So I think it would be a good idea if, on new items being downloaded from an RSS feed, they were parsed for image links & the images prefetched to be stored locally and displayed instantly on viewing an item.

@asl97
Copy link
Contributor

asl97 commented Jul 17, 2014

@gwern
a browser app and a desktop app have BIG differents, all google reader need to do is embed the image with the image tag in the page for every single feed (basically dump everything onto the page) and let the browser handle the download and cache, a browser's default behaviour is to load all images, including those that aren't visible which is why it load in the background (and also use up a lot of bandwidth)

iirc, liferea use the webkit for rendering the feed on DEMAND, meaning it doesn't load it until it is needed/shown, in fact, i am thankful that it doesn't start downloading every single image in my feed

and i think it's impossible to do something like that on liferea itself without major changes but it might be possible to write a web interface plugin (access from browser) for liferea to do something like what is stated above if the plugin is able to get the list of feed.

if it was done as you suggested, (parse/prefetch)

  1. where would the image be store?
    • if we want to store in a config directory or db, go to 2
      • additional note: what if there conflicting names for the image?
        • do we store them with the key being the domain name to avoid conflict? (store them in a folder with the domain name)
          • what about the path? more folders for path?
        • how about using md5 hash for the name? the chance of a conflict with that is lesser
    • if we want to store it in the cache of the webkit, go to 3
  2. how should one replace the link in the feed to show the one store locally?
    • change the link on the fly before letting webkit render the feed?
      • if we change it on the fly, we would need to store the location of the file
    • change the link and store it in the db?
      • what if you or someone delete the image? there would be no way to get another copy since the link been change unless you manage to get the feed again
    • what if changing the link break the feed?
  3. we would need to know where webkit store them and how it store them
    • iirc browser use magic number and string for the name of the cache so this way is also kind of impossible

as you see, there is a lot of things to think about, most idea sound simple but are in fact are very complex

@lwindolf
if one want to make the plugin stated above,
is it possible for plugin to get the list of feed from liferea itself?
or should the plugin just directly read from the sql db?

@lwindolf
Copy link
Owner

@asl97 getting the list of feeds should be no problem, directly reading from the DB would not be possible and I think is not a good idea.

@gwern As for the feature request: it is frequently requested by users, so there is demand and interest, still project policy is "no feature requests". This is a 1 developer project and feature requests do not make sense.

@gwern
Copy link
Contributor Author

gwern commented Jul 17, 2014

asl97:

(and also use up a lot of bandwidth)

Bandwidth which is predictably going to be used anyway and which can be loaded in the background when the user is reading something or off doing something else entirely.

in fact, i am thankful that it doesn't start downloading every single image in my feed

I'm not.

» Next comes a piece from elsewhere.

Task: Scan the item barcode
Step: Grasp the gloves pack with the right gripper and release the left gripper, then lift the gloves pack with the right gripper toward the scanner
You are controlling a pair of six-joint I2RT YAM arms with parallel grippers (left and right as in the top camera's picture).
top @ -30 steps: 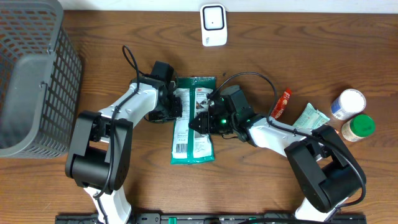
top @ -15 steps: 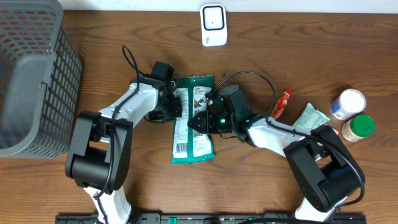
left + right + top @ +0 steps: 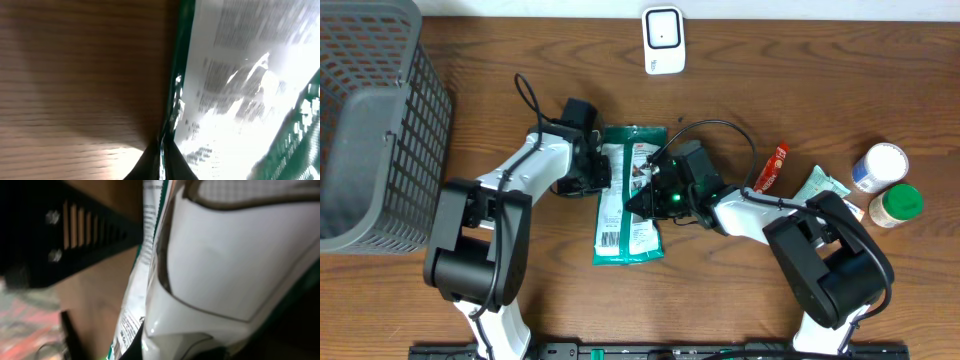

Maybe you're blessed with a connection so fast you can take the UI hit of loading images as late in the process as possible, but I'm not. And the download could happen at any point - after it finishes syncing all the RSS feeds would be a fine time, for example.

change the link and store it in the db?

You're making this more complex than it needs to be. Store each image named as the image URL. This is unique, requires no modification, makes lookup very easy, and is easy to GC (simple n^2 algorithm: for each local image, scan all RSS feeds, and if the image URL is not stored in any RSS feed, delete it). If the file isn't there, then load the URL as usual.

if we change it on the fly, we would need to store the location of the file

No, see above. If the cached filename is deterministic, then there's no need to store the location.

what if you or someone delete the image? there would be no way to get another copy since the link been change unless you manage to get the feed again

Uh, what happens if someone deletes an image now? Liferea can't load it, obviously! I don't see how this is any worse (and it sounds much better as it helps with the censorship case where someone posts something and realizes that maybe they shouldn't've).

what if changing the link break the feed?

Why would it do that...?

as you see, there is a lot of things to think about, most idea sound simple but are in fact are very complex

No, I really think you are making this more complex than it needs to be.

@asl97
Copy link
Contributor

asl97 commented Jul 18, 2014

@gwern you aren't reading my post right, try following the list nest
edit: btw, have you try that combined view? it should do what you ask
it would download all the image in the feed and most likely will redownload it again (unnecessary*) when the cache magically clear.

*tbh, most people don't read the same feed twice

@gwern
Copy link
Contributor Author

gwern commented Jul 18, 2014

I rather think I was reading it right, and what on earth is a 'list nest'?

@asl97
Copy link
Contributor

asl97 commented Jul 18, 2014

  1. lets forget about the list.
  2. think about it, if the file is store as url encoded path name (you can't have / in a file name), the right click save image as would end up saving with the url encoded path name instead of the file name and i don't think anyone would want that.
  3. have you tried that combined view?
  4. you could always use a filter do to what you said, have it parse the rss, download the image and store it somewhere then change the link to point to the local storage.

@gwern
Copy link
Contributor Author

gwern commented Jul 18, 2014

the right click save image as would end up saving with the url encoded path name instead of the file name and i don't think anyone would want that.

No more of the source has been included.